And when Cheren was questioning why he couldn't win, he was really questioning it. Unlike the previous who thought it was bad luck or something, Cheren tried to find out why and still is searching (hope the third one can give him a final goal... I wonder if it'll be Gray or Transparent?) The items indecision thing was normal. I think it was reflecting the behavior of the player: many players do ask which item to give, so it showed that Cheren is a trainer like us, like any other in that respect. And since many NPCs often do such musing, seeing it in Cheren really did blur the line between us, rivals, the NPCs. And yin yang is about mixing to reach balance. It's true that one thing about Black and White is about the extremes, but it's also about the middle grounds... that are invisible or at least less visible.

Hilbert and Hilda's original name Touya and Touko meant "transparent" ("transparent night" and "transparent child" respectively). They weren't affected by the black-and-white vision. That was why many protested at the name change, they fell out from the themed names combo. The HGSS Ethan and Lyra, despite being pretty uninteresting names, at least kept the theme going (they were all music themed, Hibiki was echo, Kotone was lute sound, Soul was playing an music instrument... eh? it sounds like a menage a trois) its source GSC was minerai themed, FRLG kept the colour themes from RGBY, Hoenn didn't have a visible theme (there was one, but it was so hair-pulling that I forgot) and Sinnoh was... There was no kanji for the rival name, so I'm not sure if "Jun" means "precise", "pure", "going well" or anything, but the first one that pops out when pressing space (to shift hiragana into kanji) was "going well" and the protagonists were light-themed, I guess their names were meant to be parts of wards against evil/charms that bring good luck and it was the most gods/evils themed region.

Oops, I went into the names themes instead. Hilbert/Hilda. He/she didn't do the summoning, the dragon summoned itself. He/she did seek the quest item, but the dragon chose him/her and without that part it still wouldn't have worked. Hilbert/da isn't the golden mean, he/she is an agent, a mediator, an intercessor. He/she is a window to look into the other side of the world, be that black or white and bring them together.

Reply

Re: terribly long-winded comment solarpillar December 1 2011, 17:01:49 UTC

Ghetsis is pretty realistic in his ambition and did think of the big picture. He was "loved" of sort via the proxy of N. He just ruined it himself by speaking the truth before everyone. It was a rather human mistake, I mean, he did just see his life-long plan going down the drain.
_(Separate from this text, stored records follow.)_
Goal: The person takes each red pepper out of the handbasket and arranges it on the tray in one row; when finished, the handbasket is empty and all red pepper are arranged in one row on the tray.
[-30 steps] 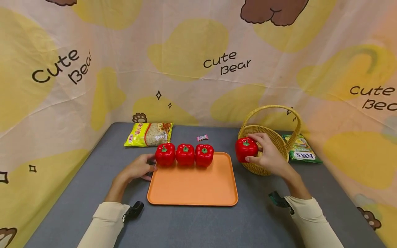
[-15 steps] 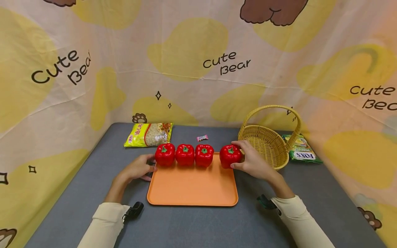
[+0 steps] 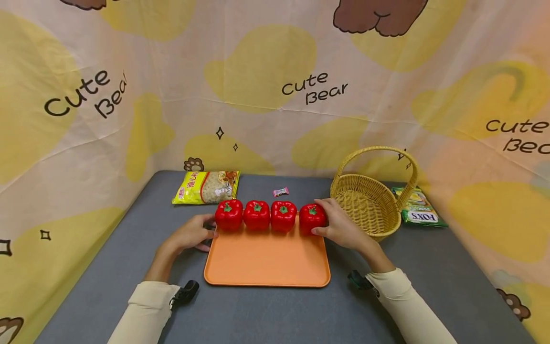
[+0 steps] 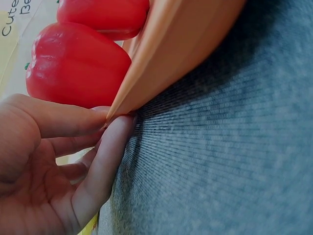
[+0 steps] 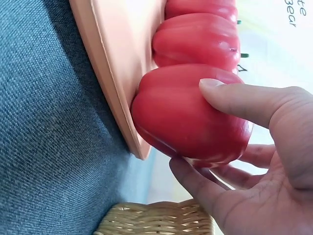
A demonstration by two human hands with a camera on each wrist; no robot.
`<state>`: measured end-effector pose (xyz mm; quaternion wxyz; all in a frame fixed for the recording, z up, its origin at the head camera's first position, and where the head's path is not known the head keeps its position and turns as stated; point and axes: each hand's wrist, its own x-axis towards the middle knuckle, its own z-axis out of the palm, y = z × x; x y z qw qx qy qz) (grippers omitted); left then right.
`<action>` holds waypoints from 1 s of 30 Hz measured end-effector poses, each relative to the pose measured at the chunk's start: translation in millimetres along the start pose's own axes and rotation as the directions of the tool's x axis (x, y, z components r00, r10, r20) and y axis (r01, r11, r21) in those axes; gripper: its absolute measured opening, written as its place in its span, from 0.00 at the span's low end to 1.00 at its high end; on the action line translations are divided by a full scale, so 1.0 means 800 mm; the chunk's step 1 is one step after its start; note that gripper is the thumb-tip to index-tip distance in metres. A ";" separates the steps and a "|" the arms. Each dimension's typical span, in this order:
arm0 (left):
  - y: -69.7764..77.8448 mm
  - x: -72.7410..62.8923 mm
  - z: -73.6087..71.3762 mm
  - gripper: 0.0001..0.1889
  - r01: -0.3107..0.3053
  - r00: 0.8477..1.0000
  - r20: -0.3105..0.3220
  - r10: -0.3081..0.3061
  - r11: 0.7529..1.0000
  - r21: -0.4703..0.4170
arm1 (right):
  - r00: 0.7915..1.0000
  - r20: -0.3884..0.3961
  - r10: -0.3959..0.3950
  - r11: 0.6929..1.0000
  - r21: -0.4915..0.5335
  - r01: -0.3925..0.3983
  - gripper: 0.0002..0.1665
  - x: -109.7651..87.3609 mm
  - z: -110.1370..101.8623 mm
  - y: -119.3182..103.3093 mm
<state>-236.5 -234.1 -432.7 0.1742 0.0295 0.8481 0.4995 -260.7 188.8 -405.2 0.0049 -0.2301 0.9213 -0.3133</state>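
Note:
My right hand (image 3: 342, 228) grips a red bell pepper (image 3: 311, 220) with a green stem, thumb on the near side and fingers on the far side. In the right wrist view, this pepper (image 5: 186, 115) sits at the rim of the orange tray (image 5: 110, 81). Three more red bell peppers (image 3: 257, 216) stand side by side along the tray's far edge, to the left of the gripped one. At the tray's far left corner, my left hand (image 3: 193, 232) pinches the tray rim (image 4: 146, 63) between thumb and fingers, close beside the leftmost pepper (image 4: 76, 66).
A yellow wicker basket (image 3: 365, 205) with a tall handle stands right of the tray. Behind it lies a green FOX'S packet (image 3: 421, 210). At the back are a yellow food bag (image 3: 208, 187) and a small pink wrapped sweet (image 3: 280, 192). Printed cloth walls surround the grey table.
My right hand has carried the bell pepper left from in front of the basket and lowered it to the tray's far right corner. The left hand stays at the rim.

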 end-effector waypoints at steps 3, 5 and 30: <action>0.000 -0.001 0.000 0.33 -0.005 1.000 0.001 0.005 1.000 0.003 | 1.000 -0.006 0.013 1.000 0.002 -0.013 0.50 0.001 0.001 -0.001; 0.000 -0.001 0.000 0.33 -0.010 1.000 0.002 0.010 1.000 0.004 | 1.000 -0.009 0.021 1.000 0.002 -0.021 0.50 0.002 0.002 -0.002; 0.006 -0.004 -0.007 0.31 -0.053 0.997 -0.044 0.057 0.995 0.084 | 0.998 -0.062 -0.024 0.999 0.036 0.026 0.50 -0.039 -0.034 0.007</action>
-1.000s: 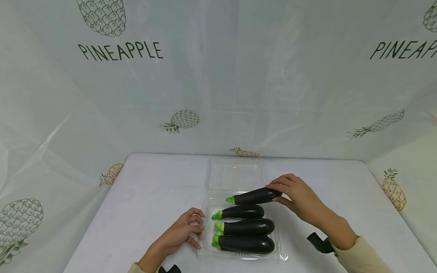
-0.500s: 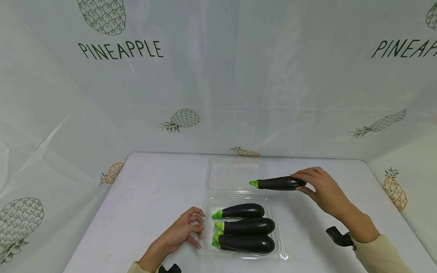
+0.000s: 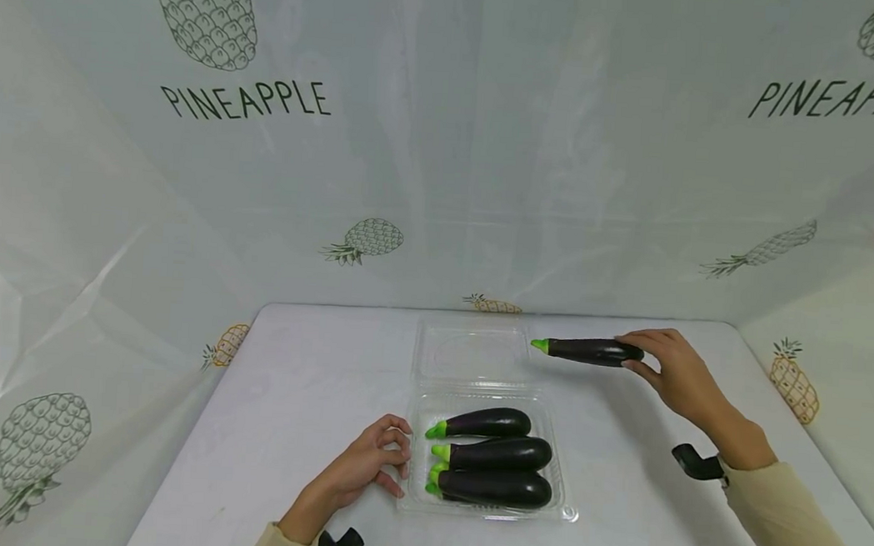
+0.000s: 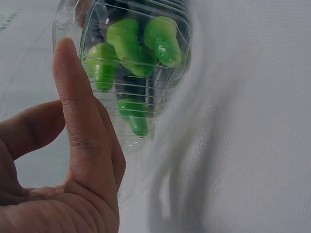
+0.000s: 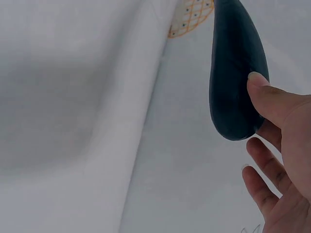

I think a major problem with fans are that they/we are trying to fit a concept into our head instead of actually seeing what it is. I personally don't buy the "tragic past" part unless there was an active training like what Green was put through in your fic there. Silver had a crap past in PokeSpe, but he grew up into a fine young man. Archie and Maxie been reduced into what? Ok, there was this one tumblr Fuck Yeah list for that, but I've never seen them as sex objects and think of such idea makes me want to puke a bit. I don't see Ghetsis as pure evil, he's more like a Neutral Evil (no rules to stick to and whatever works). And he had a perfect reason to feel superior: for many years his plan for world domination was going smoothly. That was a really gargantuan all-or-nothing plan. It was coming near to fruition, so of course he was barely able to hold the joy and was megalomaniac. And look at his damned dragon pokemon, it was 99.9% perfect in stats and everything. Even without Team Plasma he can use it to dethrone a Champion if he wants. Then he saw his perfect plan that took years of planning and careful execution fall into the drain because of one meddling kid, of course he went mad and forgot himself. It was his fucking life-long magnum opus. Having that plan made him feel at the top of the world even if it wasn't realised yet and then... His rage speech made fans think he was pure evil, but really, even if he had once cared about N as a father, at the time he won't be able to show it since he was in the I-blame-everyone mode. I don't think he had abused N in any direct way because he needed N's trust, so he must behave like a trustworthy person. Imagine holding that image for like 10 years. Can you pretend to be someone else for that long? It'd drive a normal person crazy. So to me Ghetsis was a normal (I call it normal because, hello all the famous emperor-conquerors of the real life) ambitious guy who wanted to be at the absolute top of the world. He wasn't delusional about it like Cyrus. Ghetsis really tried his best to manipulate every variable. He just didn't see the protagonist coming and can you blame him? He's only human.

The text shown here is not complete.